Preventing, reducing and assisting recovery from stress in the workplace are topics that are in high demand with coaches. And the countless ads promoting relaxation techniques and spa treatments could easily make us believe that stress is our worst enemy — an enemy that must be defeated at all costs. But is this really the case?
Recently, Kelly McGonigal, an American psychologist, got to the bottom of this matter. She encourages us to make stress our friend rather than trying to shut it out. Not viewing stress as an enemy can help us to live longer and have a more fulfilled social life!
One of the study’s findings is that those individuals who experience similar stress levels - but without thinking that it will harm them – have a lower risk of getting sick or dying than the rest of the population. In other words, the 20,000 stress-related deaths per year in the United States are more likely the result of an erroneous conviction of the victim than stress itself. Here we are again dealing with the issue of “Resilience” even if it is not explicitly (or just once briefly) named as such.

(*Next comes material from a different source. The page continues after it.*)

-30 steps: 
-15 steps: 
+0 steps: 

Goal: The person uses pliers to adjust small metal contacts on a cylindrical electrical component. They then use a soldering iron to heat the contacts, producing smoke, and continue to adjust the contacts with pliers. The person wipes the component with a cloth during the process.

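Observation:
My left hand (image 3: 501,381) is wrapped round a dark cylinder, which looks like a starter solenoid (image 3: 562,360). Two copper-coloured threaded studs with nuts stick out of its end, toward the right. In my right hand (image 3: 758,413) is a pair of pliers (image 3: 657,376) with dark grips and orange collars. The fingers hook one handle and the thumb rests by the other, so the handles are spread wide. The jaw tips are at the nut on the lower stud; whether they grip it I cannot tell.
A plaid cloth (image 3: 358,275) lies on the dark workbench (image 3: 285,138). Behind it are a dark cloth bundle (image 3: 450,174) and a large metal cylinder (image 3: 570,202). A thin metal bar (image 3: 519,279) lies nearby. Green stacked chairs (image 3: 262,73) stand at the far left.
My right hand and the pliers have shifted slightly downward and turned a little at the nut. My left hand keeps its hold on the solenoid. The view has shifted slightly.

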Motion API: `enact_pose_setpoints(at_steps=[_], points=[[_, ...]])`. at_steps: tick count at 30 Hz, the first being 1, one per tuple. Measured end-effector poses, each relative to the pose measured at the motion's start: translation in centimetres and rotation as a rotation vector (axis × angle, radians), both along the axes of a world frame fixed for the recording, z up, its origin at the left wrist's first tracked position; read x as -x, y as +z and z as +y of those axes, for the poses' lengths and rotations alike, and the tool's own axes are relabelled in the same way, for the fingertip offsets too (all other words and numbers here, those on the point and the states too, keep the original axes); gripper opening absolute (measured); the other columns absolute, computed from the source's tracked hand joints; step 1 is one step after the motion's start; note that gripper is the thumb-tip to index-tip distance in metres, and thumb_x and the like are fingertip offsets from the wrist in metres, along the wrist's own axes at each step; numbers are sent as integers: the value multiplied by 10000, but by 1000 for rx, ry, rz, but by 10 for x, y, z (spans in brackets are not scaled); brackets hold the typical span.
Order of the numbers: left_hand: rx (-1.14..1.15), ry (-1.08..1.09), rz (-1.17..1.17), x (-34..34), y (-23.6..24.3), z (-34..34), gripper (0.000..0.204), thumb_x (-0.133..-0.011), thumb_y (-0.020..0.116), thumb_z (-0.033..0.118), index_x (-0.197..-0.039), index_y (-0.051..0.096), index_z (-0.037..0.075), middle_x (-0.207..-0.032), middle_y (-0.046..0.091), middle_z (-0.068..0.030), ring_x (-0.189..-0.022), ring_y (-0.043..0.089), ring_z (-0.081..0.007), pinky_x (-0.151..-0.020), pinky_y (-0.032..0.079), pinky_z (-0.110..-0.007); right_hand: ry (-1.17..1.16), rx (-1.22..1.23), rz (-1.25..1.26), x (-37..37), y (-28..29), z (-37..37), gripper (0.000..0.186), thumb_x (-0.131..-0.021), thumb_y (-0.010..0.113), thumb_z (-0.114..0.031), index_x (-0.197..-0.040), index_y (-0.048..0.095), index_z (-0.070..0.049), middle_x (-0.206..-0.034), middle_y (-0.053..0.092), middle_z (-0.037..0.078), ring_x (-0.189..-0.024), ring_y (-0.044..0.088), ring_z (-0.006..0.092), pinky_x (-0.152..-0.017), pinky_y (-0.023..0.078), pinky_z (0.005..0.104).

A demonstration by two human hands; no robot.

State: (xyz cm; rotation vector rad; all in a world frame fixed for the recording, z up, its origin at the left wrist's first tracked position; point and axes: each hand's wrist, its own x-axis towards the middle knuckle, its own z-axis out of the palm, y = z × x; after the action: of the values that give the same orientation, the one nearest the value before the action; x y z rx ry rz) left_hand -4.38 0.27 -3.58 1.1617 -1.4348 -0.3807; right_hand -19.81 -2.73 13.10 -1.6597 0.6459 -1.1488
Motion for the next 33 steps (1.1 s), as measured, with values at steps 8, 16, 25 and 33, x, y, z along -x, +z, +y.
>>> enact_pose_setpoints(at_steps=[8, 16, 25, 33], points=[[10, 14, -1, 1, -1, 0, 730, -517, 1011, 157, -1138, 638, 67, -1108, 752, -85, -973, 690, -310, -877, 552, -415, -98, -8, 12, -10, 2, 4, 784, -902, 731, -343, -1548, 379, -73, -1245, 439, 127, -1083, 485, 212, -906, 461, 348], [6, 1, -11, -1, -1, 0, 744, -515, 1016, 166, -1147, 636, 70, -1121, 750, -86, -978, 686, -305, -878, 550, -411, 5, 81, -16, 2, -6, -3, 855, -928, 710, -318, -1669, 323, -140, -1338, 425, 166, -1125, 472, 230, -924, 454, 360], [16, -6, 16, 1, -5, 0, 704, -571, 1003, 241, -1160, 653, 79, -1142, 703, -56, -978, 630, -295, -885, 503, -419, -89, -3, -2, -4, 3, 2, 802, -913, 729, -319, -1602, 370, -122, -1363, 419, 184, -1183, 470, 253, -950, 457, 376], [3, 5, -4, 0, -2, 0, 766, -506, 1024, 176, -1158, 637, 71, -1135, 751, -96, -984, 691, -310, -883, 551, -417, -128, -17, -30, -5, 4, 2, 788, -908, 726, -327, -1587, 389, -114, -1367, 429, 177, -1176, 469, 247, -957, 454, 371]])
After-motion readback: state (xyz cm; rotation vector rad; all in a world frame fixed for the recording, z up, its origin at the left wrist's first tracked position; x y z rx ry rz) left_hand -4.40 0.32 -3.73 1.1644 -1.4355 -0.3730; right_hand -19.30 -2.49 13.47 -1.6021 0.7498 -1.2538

It is my fundamental conviction that it is rarely something in and of itself that stresses us. Indeed, much more often the stress results from the opinion/attitude that we (or others) have about a “stress factor”.

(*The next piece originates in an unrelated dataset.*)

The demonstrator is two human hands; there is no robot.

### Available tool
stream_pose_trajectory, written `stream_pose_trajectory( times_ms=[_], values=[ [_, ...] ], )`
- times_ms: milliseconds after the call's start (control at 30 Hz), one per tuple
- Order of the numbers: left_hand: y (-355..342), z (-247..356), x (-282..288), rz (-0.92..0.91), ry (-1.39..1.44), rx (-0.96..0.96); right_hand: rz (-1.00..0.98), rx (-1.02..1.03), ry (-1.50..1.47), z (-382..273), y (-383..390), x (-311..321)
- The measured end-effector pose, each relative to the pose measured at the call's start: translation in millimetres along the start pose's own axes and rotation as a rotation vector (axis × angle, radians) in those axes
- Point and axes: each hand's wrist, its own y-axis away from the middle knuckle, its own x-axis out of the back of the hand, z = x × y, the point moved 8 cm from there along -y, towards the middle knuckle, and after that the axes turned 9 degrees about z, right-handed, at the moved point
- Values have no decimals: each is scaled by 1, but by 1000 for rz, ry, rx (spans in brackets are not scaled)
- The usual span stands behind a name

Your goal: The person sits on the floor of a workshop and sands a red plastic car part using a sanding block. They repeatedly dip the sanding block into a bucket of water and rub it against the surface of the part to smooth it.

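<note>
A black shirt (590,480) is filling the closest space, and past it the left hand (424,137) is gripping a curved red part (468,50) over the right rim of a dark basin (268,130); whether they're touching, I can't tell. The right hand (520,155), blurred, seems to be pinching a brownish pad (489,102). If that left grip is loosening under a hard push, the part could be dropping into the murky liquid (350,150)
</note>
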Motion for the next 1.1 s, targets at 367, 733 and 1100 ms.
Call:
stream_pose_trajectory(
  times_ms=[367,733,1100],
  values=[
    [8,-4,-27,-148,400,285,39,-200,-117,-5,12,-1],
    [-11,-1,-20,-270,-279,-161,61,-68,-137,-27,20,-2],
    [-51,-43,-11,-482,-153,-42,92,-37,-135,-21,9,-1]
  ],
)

If you are interested in the topic of stress, perhaps you should let yourself be inspired by the 15-minute-long lecture and then reflect on your own attitude toward stress triggers. Surely you know of incidents where alone through your approach and attitude, you were able to turn a mountain back into the molehill that it really is. I carried this attitude to a recent yoga lesson. I was determined to be able to endure (and almost enjoy) my least favorite yoga positions by imagining that not a position itself - but rather my attitude towards it - was the root of all evil.